Why the Library of Congress Should Digitize the Nation’s Books

Jennifer Howard’s insightful recent EdSurge piece about the current state of the Google Books project has inspired this call for the Library of Congress to assume leadership of the book scanning project that Google initiated.

But first let’s give credit its due. Google has made amazing strides in this project, most importantly by scanning at least 25 million books from various university libraries. No other entity would have gotten nearly this far. Google took it very seriously, right down to building custom book scanners from scratch. And as Howard’s piece points out, the Ngram Viewer for tracking changes in word usage over time is an amazing and well-used tool. The Viewer is only as rich as it is because of that underlying corpus of text.

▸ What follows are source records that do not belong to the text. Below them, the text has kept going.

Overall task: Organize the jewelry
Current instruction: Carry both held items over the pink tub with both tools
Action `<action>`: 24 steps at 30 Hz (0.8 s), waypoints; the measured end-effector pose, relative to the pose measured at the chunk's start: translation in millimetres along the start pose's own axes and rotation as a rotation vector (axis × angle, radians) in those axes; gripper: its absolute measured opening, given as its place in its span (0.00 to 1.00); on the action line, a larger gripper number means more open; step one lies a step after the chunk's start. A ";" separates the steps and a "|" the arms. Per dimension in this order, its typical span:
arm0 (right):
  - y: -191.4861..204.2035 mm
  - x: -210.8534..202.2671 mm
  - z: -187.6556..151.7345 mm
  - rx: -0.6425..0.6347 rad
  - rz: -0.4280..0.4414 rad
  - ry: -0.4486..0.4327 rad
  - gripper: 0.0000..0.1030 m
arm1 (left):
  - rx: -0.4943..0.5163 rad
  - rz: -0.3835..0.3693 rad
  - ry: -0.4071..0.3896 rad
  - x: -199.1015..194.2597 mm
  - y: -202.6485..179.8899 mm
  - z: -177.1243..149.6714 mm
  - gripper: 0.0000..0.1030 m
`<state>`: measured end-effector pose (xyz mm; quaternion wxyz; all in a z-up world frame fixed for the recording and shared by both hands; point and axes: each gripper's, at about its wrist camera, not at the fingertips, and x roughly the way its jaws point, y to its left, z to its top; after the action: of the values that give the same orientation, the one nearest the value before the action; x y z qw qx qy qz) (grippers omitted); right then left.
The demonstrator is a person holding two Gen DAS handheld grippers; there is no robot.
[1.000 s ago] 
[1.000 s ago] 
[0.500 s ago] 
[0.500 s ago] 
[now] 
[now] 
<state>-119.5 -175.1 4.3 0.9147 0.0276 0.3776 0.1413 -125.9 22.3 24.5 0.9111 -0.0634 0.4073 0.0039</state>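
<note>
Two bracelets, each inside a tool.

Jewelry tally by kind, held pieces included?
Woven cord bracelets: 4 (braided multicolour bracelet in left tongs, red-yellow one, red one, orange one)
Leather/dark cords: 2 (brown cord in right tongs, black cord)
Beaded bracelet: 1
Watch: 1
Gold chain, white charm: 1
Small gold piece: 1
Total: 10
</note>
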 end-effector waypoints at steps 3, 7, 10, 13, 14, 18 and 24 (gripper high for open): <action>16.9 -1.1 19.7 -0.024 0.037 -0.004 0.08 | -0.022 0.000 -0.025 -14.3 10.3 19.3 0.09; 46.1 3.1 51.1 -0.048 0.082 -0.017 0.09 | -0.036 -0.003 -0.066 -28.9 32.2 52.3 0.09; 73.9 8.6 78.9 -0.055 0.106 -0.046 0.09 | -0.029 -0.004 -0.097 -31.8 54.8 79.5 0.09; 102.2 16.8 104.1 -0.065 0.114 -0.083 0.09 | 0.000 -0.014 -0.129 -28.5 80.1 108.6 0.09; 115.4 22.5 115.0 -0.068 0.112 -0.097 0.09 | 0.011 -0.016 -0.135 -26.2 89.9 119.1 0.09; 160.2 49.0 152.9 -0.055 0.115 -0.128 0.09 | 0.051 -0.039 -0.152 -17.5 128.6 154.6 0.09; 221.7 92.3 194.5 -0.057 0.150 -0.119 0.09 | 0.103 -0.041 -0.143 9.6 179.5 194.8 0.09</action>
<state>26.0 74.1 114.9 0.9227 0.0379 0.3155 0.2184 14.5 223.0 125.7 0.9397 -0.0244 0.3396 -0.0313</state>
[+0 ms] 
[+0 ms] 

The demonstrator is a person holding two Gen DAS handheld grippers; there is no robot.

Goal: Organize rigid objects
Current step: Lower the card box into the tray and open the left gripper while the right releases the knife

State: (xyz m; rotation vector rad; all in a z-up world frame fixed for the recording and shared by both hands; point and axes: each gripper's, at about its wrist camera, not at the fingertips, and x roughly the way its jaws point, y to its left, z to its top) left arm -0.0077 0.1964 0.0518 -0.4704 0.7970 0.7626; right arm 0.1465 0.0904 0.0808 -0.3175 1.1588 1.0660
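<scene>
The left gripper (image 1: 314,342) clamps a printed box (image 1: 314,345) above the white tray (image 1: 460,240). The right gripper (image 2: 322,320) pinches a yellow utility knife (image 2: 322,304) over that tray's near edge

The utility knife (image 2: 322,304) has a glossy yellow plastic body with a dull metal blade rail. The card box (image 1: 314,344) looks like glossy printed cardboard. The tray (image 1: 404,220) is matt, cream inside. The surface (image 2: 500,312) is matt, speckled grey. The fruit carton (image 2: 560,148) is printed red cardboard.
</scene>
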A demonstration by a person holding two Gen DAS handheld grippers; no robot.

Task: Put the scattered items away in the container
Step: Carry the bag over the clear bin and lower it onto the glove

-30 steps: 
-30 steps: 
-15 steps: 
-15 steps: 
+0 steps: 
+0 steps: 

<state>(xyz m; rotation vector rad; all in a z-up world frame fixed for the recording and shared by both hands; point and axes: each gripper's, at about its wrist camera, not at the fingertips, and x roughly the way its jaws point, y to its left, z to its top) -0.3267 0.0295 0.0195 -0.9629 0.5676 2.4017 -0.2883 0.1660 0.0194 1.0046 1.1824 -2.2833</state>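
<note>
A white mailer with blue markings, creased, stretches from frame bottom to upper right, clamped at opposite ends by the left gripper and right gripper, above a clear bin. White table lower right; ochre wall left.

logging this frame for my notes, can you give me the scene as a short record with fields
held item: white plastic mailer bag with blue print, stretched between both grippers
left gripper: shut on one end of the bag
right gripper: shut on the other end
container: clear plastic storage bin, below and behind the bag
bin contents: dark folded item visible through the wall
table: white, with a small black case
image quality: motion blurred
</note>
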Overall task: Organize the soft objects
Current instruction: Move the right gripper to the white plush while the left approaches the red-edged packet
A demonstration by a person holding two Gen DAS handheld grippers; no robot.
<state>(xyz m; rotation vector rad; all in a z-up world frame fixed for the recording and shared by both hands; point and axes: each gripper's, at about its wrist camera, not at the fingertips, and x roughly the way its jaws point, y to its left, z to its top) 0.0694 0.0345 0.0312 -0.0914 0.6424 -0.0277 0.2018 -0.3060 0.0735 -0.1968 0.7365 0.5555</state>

And yet, there was always something unsettling about entrusting such a mission to Google. Google is a for-profit search company, first and foremost, and not a cultural heritage institution. Money counts most of all. This is why it always would have been better for the Library of Congress (LC) to lead the effort to build the comprehensive digital library envisioned by Google. There was no risk that LC would then want to turn around and sell books after it had scanned them. Any such sales in this case could have purely benefited authors. But Google was raring to go on this project, as far back as 2002 when Google co-founder Larry Page approached his alma mater (Michigan) to discuss his idea of scanning their library’s books. The idea of mustering such resources and will within LC seemed quite far-fetched, and so throughout the 2000’s I reluctantly supported Google’s taking the lead in book digitization.

All of those long-ago discussions were mostly theoretical and philosophical. After more than a decade of Google Books, it is a good time to take practical stock of where the effort stands. Jennifer Howard’s piece, along with a long read by James Somers in the Atlantic earlier this year, argues that to some extent Google’s efforts have now stalled. Somers argues that the project is essentially dead, while Howard says that the “work continues” but at much less full throttle than before. Either way, we are still a very long way from having every book in the world digitized and available to read online. This was the maximal version of Google’s vision.The truth is that only the Library of Congress (working with other national libraries) has the heft and clarity of mission to make it happen. To make that case, it’s important to note a few key milestones in the journey of Google Books.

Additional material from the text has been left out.